Her skin lit up, intensely bright, strobing from color to color. Some strange instinct told her that she wasn’t seeing visible light, but microwave, x-ray and gamma. It was the sort of light that would kill a human illuminated by it.

It also destroyed electronics. The tracker drones lost stability, tumbled towards the ground, uncontrolled. The droids she was fighting, hesitated, primary systems burned out. A moment later they started moving again. They must have had radiation-hard backups, but why would a civilian robot need that?
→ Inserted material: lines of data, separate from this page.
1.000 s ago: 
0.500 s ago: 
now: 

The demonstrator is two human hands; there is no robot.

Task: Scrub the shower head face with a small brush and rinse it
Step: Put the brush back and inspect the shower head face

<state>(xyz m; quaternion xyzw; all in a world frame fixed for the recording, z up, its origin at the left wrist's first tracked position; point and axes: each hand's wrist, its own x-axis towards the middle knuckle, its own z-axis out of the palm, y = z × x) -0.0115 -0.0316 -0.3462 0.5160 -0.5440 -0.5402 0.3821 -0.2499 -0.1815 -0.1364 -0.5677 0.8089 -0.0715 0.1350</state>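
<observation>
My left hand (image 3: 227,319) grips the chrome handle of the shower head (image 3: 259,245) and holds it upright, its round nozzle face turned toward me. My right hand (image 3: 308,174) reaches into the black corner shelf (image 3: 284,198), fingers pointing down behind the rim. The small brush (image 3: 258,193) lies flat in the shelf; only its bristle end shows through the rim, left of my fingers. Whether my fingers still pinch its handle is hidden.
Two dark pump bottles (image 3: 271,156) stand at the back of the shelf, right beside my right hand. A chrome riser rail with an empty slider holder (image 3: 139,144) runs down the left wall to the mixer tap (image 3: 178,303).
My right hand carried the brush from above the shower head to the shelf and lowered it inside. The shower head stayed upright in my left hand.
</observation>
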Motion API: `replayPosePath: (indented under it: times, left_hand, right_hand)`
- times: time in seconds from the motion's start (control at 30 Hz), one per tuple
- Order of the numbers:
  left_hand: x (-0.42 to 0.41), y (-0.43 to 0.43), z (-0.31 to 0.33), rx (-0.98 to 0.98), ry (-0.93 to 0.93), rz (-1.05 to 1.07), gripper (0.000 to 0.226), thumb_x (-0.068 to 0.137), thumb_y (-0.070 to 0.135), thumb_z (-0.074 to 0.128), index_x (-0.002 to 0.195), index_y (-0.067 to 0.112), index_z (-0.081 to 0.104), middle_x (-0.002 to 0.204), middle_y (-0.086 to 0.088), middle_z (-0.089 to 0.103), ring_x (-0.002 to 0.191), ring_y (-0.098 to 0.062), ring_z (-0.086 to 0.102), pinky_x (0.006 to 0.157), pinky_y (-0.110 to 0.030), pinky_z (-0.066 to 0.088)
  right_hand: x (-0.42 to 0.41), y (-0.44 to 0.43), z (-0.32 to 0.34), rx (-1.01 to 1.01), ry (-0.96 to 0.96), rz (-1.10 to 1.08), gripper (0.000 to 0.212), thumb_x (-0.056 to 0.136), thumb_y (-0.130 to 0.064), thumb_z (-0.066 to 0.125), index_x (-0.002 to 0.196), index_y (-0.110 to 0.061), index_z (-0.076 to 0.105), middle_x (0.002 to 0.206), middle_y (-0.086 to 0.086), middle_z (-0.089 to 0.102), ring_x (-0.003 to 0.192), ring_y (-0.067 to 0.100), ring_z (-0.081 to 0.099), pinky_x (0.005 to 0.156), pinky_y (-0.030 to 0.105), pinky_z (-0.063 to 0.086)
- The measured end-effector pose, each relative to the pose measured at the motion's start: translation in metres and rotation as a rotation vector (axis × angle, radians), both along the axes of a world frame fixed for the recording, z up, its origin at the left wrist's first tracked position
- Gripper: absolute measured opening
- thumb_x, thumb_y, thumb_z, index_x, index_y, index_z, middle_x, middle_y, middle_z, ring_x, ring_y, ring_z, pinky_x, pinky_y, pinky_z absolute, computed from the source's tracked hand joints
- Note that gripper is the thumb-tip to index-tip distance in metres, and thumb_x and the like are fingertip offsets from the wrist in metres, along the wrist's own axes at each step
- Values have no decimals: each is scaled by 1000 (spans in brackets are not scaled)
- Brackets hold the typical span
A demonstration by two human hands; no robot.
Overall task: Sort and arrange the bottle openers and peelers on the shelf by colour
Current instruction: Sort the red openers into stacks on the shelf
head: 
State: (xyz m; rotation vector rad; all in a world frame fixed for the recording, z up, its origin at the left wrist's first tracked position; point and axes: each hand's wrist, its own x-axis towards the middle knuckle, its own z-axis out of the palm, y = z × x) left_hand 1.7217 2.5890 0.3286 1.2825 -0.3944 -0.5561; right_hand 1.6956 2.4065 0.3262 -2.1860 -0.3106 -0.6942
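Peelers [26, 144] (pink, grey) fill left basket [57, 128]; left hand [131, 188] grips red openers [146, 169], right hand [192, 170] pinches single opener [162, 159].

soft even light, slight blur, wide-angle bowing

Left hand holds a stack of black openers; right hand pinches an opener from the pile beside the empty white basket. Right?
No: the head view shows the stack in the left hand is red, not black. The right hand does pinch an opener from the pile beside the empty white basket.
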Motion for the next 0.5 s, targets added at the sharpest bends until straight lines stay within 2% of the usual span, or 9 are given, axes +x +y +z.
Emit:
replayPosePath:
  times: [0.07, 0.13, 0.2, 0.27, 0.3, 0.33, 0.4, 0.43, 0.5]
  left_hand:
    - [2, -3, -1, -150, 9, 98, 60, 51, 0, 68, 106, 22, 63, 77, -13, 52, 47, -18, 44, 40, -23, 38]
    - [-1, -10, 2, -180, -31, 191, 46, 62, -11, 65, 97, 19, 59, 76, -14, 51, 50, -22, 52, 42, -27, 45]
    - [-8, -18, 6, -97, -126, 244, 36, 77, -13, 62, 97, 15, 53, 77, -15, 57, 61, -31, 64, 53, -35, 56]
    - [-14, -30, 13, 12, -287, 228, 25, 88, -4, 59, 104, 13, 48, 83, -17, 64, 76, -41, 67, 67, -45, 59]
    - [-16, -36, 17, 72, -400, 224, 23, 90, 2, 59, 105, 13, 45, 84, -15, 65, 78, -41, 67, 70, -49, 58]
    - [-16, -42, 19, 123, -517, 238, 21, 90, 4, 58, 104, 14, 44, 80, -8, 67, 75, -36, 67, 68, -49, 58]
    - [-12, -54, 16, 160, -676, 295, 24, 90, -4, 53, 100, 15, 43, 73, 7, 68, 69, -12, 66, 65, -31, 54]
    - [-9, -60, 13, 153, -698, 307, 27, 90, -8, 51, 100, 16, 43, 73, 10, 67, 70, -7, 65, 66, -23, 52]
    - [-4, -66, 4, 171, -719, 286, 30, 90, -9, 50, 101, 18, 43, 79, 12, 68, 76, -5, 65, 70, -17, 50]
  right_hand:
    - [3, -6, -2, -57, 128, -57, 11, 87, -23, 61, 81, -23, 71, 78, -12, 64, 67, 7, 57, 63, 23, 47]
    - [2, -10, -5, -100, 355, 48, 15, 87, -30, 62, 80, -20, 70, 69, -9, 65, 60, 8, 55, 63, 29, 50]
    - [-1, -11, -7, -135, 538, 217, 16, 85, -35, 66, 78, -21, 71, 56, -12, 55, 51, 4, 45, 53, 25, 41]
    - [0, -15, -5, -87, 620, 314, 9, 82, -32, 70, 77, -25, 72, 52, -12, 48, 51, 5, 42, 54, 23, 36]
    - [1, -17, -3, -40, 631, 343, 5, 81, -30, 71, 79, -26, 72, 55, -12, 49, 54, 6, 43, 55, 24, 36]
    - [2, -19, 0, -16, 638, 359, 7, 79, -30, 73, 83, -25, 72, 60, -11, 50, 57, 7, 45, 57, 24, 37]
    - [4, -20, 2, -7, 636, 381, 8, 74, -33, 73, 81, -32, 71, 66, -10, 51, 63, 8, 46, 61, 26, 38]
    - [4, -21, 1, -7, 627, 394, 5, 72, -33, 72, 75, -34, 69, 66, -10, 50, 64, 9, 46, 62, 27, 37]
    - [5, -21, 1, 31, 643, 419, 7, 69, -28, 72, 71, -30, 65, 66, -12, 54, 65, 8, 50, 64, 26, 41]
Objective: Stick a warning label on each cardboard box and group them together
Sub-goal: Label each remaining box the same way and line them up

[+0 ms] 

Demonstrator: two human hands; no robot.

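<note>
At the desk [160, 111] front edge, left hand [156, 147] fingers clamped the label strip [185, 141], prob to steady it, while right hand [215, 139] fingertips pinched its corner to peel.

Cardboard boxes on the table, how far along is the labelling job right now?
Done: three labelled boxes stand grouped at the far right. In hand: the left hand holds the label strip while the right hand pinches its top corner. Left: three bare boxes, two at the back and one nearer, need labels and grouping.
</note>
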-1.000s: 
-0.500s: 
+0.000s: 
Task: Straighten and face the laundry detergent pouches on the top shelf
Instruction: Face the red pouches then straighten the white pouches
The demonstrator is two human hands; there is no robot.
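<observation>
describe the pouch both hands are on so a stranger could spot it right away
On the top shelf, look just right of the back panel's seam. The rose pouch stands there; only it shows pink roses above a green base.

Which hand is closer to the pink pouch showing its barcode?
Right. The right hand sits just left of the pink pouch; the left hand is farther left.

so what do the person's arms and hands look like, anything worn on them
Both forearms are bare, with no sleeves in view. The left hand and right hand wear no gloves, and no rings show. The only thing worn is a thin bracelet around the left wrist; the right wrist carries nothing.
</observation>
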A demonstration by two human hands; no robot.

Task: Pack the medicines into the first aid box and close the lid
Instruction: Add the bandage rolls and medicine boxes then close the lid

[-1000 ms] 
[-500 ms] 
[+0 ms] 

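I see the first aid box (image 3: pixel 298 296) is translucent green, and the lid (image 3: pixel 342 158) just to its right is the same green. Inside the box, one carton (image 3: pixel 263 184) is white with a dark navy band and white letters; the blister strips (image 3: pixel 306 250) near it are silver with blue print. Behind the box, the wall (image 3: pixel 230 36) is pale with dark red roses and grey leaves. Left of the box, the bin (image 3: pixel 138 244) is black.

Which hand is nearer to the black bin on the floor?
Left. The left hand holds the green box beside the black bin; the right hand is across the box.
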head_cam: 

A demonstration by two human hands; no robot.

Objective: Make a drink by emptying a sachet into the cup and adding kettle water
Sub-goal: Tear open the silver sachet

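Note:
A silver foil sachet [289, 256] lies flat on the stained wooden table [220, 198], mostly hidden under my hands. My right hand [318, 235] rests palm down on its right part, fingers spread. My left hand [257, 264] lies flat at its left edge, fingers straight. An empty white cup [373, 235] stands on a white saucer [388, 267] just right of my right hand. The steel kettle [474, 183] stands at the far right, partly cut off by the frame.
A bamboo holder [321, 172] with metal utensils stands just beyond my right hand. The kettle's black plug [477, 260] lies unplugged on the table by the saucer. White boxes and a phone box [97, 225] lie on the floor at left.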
The energy burst came at a price. Maeve was exhausted, the flash had consumed some kind of energy reserve. She knew in her gut that she wouldn’t be able to do something like that again soon, and her ability to fight or run was substantially reduced. Only one droid remained, but she was too drained to easily destroy it. If she hesitated, more machines would come, then humans. She didn’t want to fight humans.

The rest of the memory… No. It was a recording, wasn’t it? Whatever it was, Maeve had seen it already. Escape, and the fight with the remaining robot. It had all ended up with her cocooning herself upside down in the shower again.

She opened her eyes, stared at the globe.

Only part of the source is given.